Politiche 2018, Amnesty Italia lancia campagna contro linguaggio violento

Arriva il barometro online dei discorsi d’odio fatti dai candidati alle elezioni. In vista delle prossime consultazioni politiche, all’interno di una campagna elettorale che ha già dimostrato di essere aspra e di usare a dismisura toni violenti e aggressivi, Amnesty International Italia ha deciso di lanciare “Conta fino a 10”. Si tratta di “una campagna di sensibilizzazione – spiega l’associazione – che mira al contrasto del discorso violento, aggressivo, discriminatorio.Ad esso si contrappone la diffusione di un uso corretto delle parole, attraverso strumenti innovativi, partecipazione attiva e una nuova forma di attivismo digitale”.

“Purtroppo il clima di odio che circola nel paese alla vigilia della campagna elettorale non prelude a nulla di buono. C’è chi l’odio, anziché contrastarlo, lo semina, favorendolo e persino giustificandolo. Speriamo che questa campagna renda ognuno e ognuna più consapevole delle parole che usa e dell’effetto che possono suscitare”: così il presidente di Amnesty Italia Antonio Marchesi lancia la campagna alla vigilia delle elezioni politiche e regionali del 4 marzo.

Amnesty effettuerà dunque, ogni giorno fino al 2 marzo, un monitoraggio dei discorsi, delle dichiarazioni e dei commenti postati sui profili social ufficiali da un campione rappresentativo di candidati alle elezioni per “verificare il livello d’odio nel discorso politico, l’uso di stereotipi, espressioni offensive, razziste, d’incitamento alla violenza e l’utilizzo della narrativa del “noi contro loro” nei confronti di categorie vulnerabili e target discriminati quali migranti, rom, persone Lgbti, donne, comunità ebraiche e islamiche, troppo spesso erroneamente identificati come coloro dai quali difendersi”. Saranno esaminati i discorsi e le dichiarazioni dei candidati dei collegi uninominali di Camera e Senato dei quattro principali partiti e coalizioni. Sulla base di un metodo quantitativo e qualitativo, i dati raccolti verranno poi trasposti su un barometro online sul sito di Amnesty International Italia alla pagina https://www.amnesty.it/barometro-odio che rappresenterà quotidianamente l’andamento della campagna elettorale, misurando i livelli di criticità del discorso discriminatorio contro le categorie bersaglio classificandolo da linguaggio offensivo (giallo), a grave (arancione) fino a molto grave (rosso). In contemporanea verrà aggiornata una contro-narrativa positiva che racconterà i diritti come un bene universale e pubblico. 

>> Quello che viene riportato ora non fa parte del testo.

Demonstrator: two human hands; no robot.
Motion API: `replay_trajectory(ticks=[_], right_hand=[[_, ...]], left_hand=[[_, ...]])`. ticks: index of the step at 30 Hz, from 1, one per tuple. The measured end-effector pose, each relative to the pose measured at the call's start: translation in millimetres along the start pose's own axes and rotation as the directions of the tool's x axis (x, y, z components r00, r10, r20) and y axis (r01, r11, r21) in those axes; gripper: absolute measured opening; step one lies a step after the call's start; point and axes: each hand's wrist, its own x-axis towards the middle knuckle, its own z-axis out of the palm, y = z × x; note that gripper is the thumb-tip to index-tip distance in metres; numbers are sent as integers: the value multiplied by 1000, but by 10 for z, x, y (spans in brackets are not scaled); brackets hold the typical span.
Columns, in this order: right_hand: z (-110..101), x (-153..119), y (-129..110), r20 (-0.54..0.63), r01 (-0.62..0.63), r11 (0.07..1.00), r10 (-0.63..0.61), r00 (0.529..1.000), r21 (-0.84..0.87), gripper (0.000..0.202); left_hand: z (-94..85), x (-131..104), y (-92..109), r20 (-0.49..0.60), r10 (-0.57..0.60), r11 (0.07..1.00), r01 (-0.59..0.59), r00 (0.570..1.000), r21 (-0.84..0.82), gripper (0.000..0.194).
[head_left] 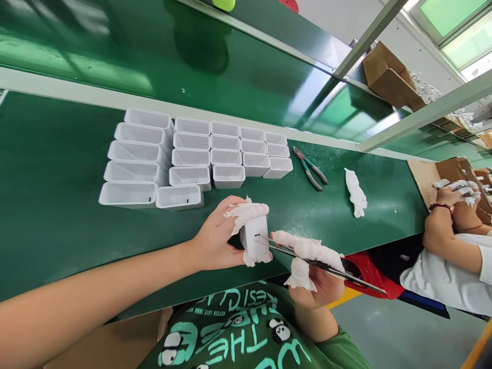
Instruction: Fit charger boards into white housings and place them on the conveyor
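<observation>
My left hand (230,233), its fingertips covered in white finger cots, is closed around a small white plastic box (258,237) just over the table's front edge. One face of the box has a small dark slot and is turned toward my right hand. Between the covered fingers and thumb of my right hand (317,266) is a pair of dark metal tweezers (326,267). Their thin tips reach the slot; whether they grip anything there is too small to tell. Rows of similar white open boxes (190,157) stand beyond my left hand.
Green-handled pliers (310,169) and a crumpled white cloth or glove piece (355,192) lie on the green table (69,225). At the right, a co-worker's hands (457,197) hold white parts beside a cardboard box (446,171). A metal-framed shelf (246,33) runs along the back.
</observation>
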Motion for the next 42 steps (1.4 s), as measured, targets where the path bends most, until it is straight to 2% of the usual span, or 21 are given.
replay_trajectory(ticks=[3,8,13,21,23,27,29,42], right_hand=[[24,68,-48,-28,52,999,-52,998,2,24],[53,103,-112,-23,37,999,-36,999,36,27],[57,91,-136,-20,50,995,-49,999,89,38],[56,140,-180,45,113,990,-118,992,87,48],[67,144,-175,31,77,990,-81,996,117,46],[114,143,-141,-14,-77,970,82,997,230,32],[142,142,-118,-36,-114,953,130,991,282,26],[211,194,-2,-131,-164,926,220,967,339,14]], left_hand=[[-2,4,2,1,8,1000,-8,1000,3,72],[-3,0,-2,4,-7,1000,7,1000,10,73],[-20,17,0,2,37,999,-37,999,23,74],[-10,19,2,-5,9,1000,-9,1000,0,78],[-8,16,1,-9,7,1000,-7,1000,7,80],[-11,1,0,-1,9,999,-9,1000,33,74],[-12,-7,0,-1,4,999,-4,1000,39,70],[-5,-47,3,7,-22,998,21,1000,54,73]])
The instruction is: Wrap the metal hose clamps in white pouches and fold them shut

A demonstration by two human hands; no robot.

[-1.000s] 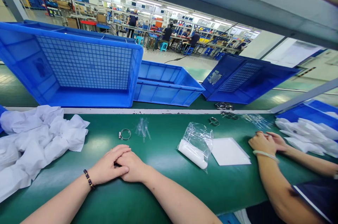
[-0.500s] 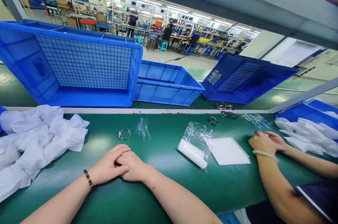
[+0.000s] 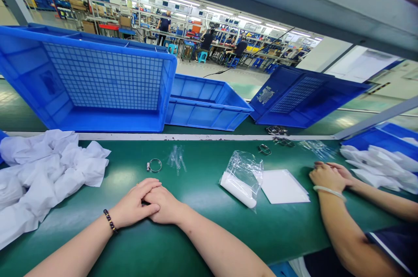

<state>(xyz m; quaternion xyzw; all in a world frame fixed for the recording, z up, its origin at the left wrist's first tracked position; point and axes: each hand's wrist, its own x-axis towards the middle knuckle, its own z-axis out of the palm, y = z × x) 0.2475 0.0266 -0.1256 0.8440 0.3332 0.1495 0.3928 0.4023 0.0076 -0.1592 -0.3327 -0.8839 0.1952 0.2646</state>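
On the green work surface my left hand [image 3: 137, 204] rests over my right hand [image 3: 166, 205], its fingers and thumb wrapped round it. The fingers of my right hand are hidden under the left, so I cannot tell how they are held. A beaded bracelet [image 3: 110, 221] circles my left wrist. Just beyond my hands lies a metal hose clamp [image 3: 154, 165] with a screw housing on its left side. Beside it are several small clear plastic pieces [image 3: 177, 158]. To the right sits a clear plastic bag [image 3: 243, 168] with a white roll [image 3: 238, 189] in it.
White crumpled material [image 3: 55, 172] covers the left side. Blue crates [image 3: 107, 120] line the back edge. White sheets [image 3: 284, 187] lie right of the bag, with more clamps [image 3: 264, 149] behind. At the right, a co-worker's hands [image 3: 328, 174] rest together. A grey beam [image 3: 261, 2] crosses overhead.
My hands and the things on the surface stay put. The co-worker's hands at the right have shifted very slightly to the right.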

Il monitoraggio permetterà di pubblicare analisi aggregati dei dati con la percentuale di discorsi offensivi, discriminatori e razzisti e di incitamento alla violenza, un focus sui candidati premier e sui candidati alla presidenza delle regioni Lazio e Lombardia, una mappa online dell’odio e due rapporti, uno con le principali risultanze e un documento finale con tutti i dati raccolti. Il presidente Antonio Marchesi e il direttore generale di Amnesty International Italia, Gianni Rufini, hanno già scritto ai leader dei maggiori partiti politici in corsa alle elezioni 2018 informandoli dell’avvio del monitoraggio e chiedendo loro di proporre un linguaggio non discriminatorio durante la fase finale della campagna elettorale.